Marie-Jo Thiel, directrice du CEERE[1] à l’Université de Strasbourg et membre de la Commission européenne de bioéthique (EGE), publie dans La Croix un commentaire du communiqué de presse du ministère des affaires sociales et de la santé à propos de la campagne sur la fin de vie (cf. Campagne fin de vie : “Et si on en parlait” ?). Elle s’interroge : « Bien mourir, est-ce une affaire de droits ? ». Car en quelque phrase, le communiqué répète quatre fois le mot « droit », alors que la loi Claeys Leonetti, dont il est question « ne parle pas explicitement de ‘droit’ à la sédation [profonde et continue jusqu’au décès] ». La loi dispose que « toute personne a le droit de recevoir des traitements et des soins visant à soulager sa souffrance » (art. L1110-5-3). Or « en parlant de « droit » et plus encore de « droit nouveau », la ministre Marisol Touraine – comme bien d’autres – fait dire à la loi plus qu’elle n’en dit et entraîne sur une pente glissante, et même vertigineuse dans le contexte actuel faisant d’une certaine interprétation de cette loi le chaînon qui doit conduire à la légalisation de l’euthanasie et/ou du suicide médicalement assisté ».
Ce « droit à la sédation » proclamé haut et fort depuis le 2 février 2016 est à présent revendiqué par les patients arrivant dans des services de soins palliatifs, à tort et à travers (cf. Confusion, malentendus et méfiance : les conséquences de la loi Claeys-Leonetti). « Le traitement de la demande dépend alors du bon vouloir interprétatif des médecins. Ils pourront toujours arguer de souffrance morale ‘insupportable’, cet adjectif (unbearable) qui justifie toutes les euthanasies dans les pays du Benelux qui l’ont légalisée. Quid des personnels soignants exécutant la décision médicale et qui n’ont pas toujours la possibilité de résister, d’objecter ? ».

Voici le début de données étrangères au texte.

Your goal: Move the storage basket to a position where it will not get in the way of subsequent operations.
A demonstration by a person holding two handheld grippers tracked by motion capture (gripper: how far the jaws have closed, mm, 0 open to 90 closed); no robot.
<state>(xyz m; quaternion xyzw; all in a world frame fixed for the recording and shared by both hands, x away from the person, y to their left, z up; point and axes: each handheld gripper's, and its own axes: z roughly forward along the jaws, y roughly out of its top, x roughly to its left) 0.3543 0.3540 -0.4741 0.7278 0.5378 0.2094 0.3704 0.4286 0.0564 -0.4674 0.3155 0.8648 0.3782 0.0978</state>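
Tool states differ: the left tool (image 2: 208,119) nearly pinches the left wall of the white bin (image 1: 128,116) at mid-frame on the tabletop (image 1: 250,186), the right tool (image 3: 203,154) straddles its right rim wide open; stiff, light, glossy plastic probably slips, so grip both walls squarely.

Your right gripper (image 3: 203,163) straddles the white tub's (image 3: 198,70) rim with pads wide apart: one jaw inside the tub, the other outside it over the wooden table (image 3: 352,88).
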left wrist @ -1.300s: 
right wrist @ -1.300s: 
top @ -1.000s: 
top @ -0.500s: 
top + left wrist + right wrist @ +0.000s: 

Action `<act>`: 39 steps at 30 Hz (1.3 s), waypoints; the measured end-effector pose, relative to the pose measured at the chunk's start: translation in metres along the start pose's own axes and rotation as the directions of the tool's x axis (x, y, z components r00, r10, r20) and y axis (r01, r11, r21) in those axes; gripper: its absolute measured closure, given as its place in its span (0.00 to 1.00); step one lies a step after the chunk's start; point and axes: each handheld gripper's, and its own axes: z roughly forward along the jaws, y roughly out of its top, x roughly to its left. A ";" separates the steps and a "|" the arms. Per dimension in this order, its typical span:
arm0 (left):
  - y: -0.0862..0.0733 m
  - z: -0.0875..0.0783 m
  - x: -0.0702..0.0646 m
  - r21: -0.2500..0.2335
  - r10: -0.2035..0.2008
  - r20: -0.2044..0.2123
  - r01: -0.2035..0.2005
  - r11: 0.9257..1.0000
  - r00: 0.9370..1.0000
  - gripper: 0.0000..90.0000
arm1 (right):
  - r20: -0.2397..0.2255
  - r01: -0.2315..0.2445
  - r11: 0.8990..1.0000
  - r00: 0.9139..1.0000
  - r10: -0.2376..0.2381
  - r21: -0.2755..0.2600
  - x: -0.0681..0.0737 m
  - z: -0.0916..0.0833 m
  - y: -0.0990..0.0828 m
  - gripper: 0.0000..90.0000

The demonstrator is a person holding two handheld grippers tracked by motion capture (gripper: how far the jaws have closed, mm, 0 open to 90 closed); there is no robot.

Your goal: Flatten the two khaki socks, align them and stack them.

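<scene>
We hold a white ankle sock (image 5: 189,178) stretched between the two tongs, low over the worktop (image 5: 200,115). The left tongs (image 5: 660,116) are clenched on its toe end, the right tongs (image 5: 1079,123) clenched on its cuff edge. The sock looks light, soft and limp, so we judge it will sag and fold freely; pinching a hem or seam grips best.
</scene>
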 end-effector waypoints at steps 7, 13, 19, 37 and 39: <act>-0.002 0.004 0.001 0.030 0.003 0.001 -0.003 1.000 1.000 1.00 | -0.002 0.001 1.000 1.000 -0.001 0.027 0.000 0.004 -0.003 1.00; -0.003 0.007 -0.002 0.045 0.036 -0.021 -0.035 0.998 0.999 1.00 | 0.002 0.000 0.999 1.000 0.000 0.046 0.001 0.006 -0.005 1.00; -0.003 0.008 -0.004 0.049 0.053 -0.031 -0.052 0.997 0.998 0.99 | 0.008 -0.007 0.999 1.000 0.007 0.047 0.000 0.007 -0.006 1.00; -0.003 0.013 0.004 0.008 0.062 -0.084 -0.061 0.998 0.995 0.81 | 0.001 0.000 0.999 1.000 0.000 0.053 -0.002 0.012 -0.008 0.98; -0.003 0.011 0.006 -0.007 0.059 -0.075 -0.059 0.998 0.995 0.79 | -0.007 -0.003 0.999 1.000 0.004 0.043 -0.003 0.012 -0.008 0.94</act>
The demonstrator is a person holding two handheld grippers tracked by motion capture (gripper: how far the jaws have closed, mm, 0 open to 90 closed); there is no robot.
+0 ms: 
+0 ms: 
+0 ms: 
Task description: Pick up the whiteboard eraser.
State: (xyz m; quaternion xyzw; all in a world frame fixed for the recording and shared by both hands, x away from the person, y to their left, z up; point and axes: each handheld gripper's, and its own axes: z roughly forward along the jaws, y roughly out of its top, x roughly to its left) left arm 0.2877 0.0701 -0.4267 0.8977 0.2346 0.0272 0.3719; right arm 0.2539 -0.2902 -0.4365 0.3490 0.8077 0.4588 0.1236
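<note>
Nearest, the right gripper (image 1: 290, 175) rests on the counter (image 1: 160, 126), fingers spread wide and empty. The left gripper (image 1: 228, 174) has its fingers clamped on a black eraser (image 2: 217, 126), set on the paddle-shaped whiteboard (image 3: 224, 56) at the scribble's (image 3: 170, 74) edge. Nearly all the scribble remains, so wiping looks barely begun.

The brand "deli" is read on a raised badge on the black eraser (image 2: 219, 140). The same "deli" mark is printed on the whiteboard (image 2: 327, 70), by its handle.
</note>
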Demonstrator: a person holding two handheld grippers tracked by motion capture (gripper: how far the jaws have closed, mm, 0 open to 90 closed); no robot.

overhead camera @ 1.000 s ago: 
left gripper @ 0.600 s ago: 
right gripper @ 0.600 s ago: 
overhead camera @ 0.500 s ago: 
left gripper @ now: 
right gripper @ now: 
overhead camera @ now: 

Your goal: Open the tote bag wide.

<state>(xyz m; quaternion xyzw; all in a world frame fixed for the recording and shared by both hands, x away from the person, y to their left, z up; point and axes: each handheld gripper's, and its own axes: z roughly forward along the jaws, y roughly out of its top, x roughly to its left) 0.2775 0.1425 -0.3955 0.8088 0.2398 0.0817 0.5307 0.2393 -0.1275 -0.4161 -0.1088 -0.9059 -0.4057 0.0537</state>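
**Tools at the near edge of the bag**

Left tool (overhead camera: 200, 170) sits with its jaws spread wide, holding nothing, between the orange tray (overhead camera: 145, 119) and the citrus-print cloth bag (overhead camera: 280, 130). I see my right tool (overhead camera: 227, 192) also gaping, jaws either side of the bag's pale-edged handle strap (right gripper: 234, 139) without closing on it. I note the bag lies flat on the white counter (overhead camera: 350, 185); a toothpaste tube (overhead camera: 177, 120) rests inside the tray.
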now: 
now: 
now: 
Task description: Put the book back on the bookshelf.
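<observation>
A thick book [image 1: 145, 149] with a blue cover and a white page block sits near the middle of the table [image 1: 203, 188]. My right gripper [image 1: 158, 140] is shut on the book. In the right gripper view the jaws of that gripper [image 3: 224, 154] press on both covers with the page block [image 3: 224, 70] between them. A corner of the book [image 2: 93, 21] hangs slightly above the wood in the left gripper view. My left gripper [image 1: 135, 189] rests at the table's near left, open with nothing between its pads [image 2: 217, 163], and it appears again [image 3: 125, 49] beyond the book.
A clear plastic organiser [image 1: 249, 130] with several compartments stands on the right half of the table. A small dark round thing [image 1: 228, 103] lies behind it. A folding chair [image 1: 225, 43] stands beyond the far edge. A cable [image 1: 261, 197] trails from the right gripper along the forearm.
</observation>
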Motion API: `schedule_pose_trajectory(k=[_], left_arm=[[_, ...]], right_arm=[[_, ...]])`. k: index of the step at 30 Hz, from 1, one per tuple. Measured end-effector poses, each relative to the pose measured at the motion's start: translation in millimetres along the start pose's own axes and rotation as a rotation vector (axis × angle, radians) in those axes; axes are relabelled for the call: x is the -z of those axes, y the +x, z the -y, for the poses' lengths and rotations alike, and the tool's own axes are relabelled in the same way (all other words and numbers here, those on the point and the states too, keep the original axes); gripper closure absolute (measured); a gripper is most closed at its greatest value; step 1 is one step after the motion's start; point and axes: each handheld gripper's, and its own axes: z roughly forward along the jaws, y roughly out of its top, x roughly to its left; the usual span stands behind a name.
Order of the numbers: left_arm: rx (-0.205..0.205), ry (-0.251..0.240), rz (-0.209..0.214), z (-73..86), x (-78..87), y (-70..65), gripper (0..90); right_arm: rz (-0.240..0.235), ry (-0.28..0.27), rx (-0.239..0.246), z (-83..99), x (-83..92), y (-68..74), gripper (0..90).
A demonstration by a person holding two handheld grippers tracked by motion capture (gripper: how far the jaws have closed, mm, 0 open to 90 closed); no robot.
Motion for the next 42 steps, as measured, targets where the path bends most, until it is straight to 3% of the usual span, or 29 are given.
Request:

« Évidemment que bien mourir n’est pas une affaire de droits », répond Marie-Jo Thiel. Pour elle, « la loi Leonetti-Claeys ne contribue pas à une mort ‘accompagnée et apaisée’, mais elle a suscité un changement de paradigme dont les effets commencent seulement à apparaître. Elle donne à penser qu’une mort choisie de manière autonome est l’idéal ! ». Or de nombreux témoignages dans les pays ayant légalisé l’euthanasie prouvent le contraire.
Marie-Jo Thiel dénonce une campagne qui ne promeut pas officiellement l’euthanasie, ou le suicide, mais les met « doucement en place comme ‘droits avantageux’ ». A qui bénéficie l’avantage ? « Devoir choisir la mort dont on ne veut pas au nom du respect du « droit » à l’autonomie, est-ce le bien-mourir idéal ? »
[1] Centre Européen d’Enseignement et de Recherche en Ethique.